--- Source data ---

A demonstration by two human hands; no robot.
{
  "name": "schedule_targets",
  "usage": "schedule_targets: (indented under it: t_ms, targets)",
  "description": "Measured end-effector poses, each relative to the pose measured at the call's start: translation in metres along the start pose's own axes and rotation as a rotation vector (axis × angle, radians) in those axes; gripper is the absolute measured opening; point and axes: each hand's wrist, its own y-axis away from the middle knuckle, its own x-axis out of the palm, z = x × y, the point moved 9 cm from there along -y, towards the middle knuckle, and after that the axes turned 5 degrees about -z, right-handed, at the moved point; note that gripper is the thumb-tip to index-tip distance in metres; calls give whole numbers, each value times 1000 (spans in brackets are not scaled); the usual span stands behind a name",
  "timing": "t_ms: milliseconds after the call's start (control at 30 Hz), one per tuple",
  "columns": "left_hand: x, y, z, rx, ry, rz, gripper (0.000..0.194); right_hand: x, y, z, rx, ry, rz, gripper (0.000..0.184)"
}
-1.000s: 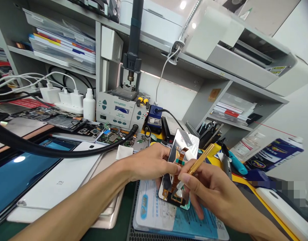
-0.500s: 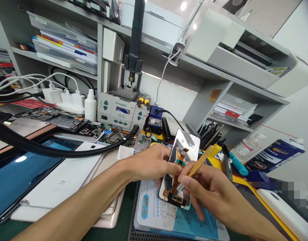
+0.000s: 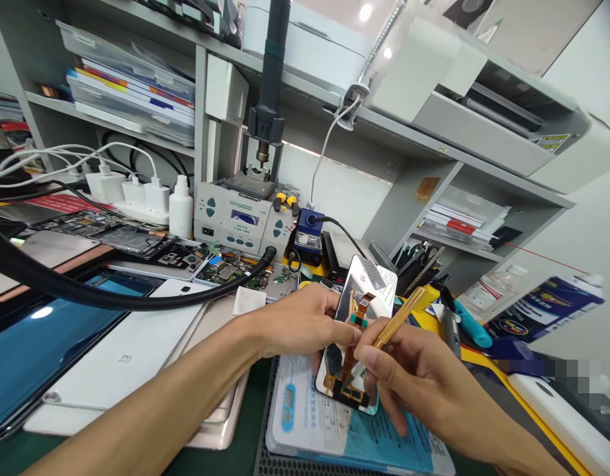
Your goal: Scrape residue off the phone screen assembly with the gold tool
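My left hand (image 3: 298, 324) grips a phone screen (image 3: 384, 294) by its left side, thumb laid across the back. The screen is tilted, its back facing me, with an orange-brown flex cable (image 3: 348, 357) running down the middle to a dark strip at the lower end. In my right hand (image 3: 419, 373) is a slim gold-handled craft knife (image 3: 403, 316), pinched like a pen. Its pointed grey blade reaches the lower end of the flex cable; I cannot tell whether it touches. Beneath the screen lies a blue and white packet (image 3: 329, 433) on a dark perforated mat.
Phone back covers (image 3: 121, 357) and a blue glossy panel (image 3: 17, 363) lie at left under a thick black hose (image 3: 136, 301). A grey soldering station (image 3: 235, 221) and circuit boards (image 3: 235, 268) are behind my hands. At right are tools (image 3: 421, 264) and a white device (image 3: 558, 410).
Almost nothing differs. The view has shifted very slightly; both hands, the screen and the knife keep the same pose.
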Motion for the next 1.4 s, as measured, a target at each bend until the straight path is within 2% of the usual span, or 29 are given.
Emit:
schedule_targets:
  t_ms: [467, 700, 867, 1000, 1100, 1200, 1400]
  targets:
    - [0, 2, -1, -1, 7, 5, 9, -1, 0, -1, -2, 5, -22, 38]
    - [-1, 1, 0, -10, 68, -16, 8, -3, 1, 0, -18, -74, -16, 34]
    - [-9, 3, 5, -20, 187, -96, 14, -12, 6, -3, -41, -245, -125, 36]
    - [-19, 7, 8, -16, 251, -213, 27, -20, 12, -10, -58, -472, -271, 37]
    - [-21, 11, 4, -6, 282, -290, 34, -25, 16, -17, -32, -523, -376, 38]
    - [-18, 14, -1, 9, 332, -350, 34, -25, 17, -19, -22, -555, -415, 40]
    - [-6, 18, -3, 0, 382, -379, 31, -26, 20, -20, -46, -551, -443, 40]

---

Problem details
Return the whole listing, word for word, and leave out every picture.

Reply to the exercise
A demonstration by two human hands; no robot.
{
  "name": "schedule_targets",
  "usage": "schedule_targets: (indented under it: t_ms, targets)",
  "description": "Measured end-effector poses, each relative to the pose measured at the call's start: translation in metres along the start pose's own axes and rotation as a rotation vector (axis × angle, radians) in those axes; gripper is the absolute measured opening; point and axes: each hand's wrist, its own y-axis away from the middle knuckle, its own x-axis out of the palm, z = x × y, the point moved 9 cm from there along -y, towards the middle knuckle, and after that the axes turned 5 degrees about -z, right-handed, at the moved point; note that gripper is the thumb-tip to index-tip distance in metres; calls give whole numbers, each value times 1000 (spans in brackets are not scaled); the usual span stands behind a name",
  "timing": "t_ms: milliseconds after the call's start (control at 30 Hz), one per tuple",
  "columns": "left_hand: x, y, z, rx, ry, rz, gripper (0.000..0.194); right_hand: x, y, z, rx, ry, rz, gripper (0.000..0.184)"
}
-1.000s: 
-0.500s: 
+0.000s: 
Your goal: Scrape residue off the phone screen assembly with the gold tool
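My left hand (image 3: 298, 324) grips a phone screen (image 3: 384, 294) by its left side, thumb laid across the back. The screen is tilted, its back facing me, with an orange-brown flex cable (image 3: 348, 357) running down the middle to a dark strip at the lower end. In my right hand (image 3: 419, 373) is a slim gold-handled craft knife (image 3: 403, 316), pinched like a pen. Its pointed grey blade reaches the lower end of the flex cable; I cannot tell whether it touches. Beneath the screen lies a blue and white packet (image 3: 329, 433) on a dark perforated mat.
Phone back covers (image 3: 121, 357) and a blue glossy panel (image 3: 17, 363) lie at left under a thick black hose (image 3: 136, 301). A grey soldering station (image 3: 235, 221) and circuit boards (image 3: 235, 268) are behind my hands. At right are tools (image 3: 421, 264) and a white device (image 3: 558, 410).
Almost nothing differs. The view has shifted very slightly; both hands, the screen and the knife keep the same pose.
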Motion for the next 1.4 s, as measured, a target at each bend until the straight path is within 2% of the usual span, or 29 are given.
Emit:
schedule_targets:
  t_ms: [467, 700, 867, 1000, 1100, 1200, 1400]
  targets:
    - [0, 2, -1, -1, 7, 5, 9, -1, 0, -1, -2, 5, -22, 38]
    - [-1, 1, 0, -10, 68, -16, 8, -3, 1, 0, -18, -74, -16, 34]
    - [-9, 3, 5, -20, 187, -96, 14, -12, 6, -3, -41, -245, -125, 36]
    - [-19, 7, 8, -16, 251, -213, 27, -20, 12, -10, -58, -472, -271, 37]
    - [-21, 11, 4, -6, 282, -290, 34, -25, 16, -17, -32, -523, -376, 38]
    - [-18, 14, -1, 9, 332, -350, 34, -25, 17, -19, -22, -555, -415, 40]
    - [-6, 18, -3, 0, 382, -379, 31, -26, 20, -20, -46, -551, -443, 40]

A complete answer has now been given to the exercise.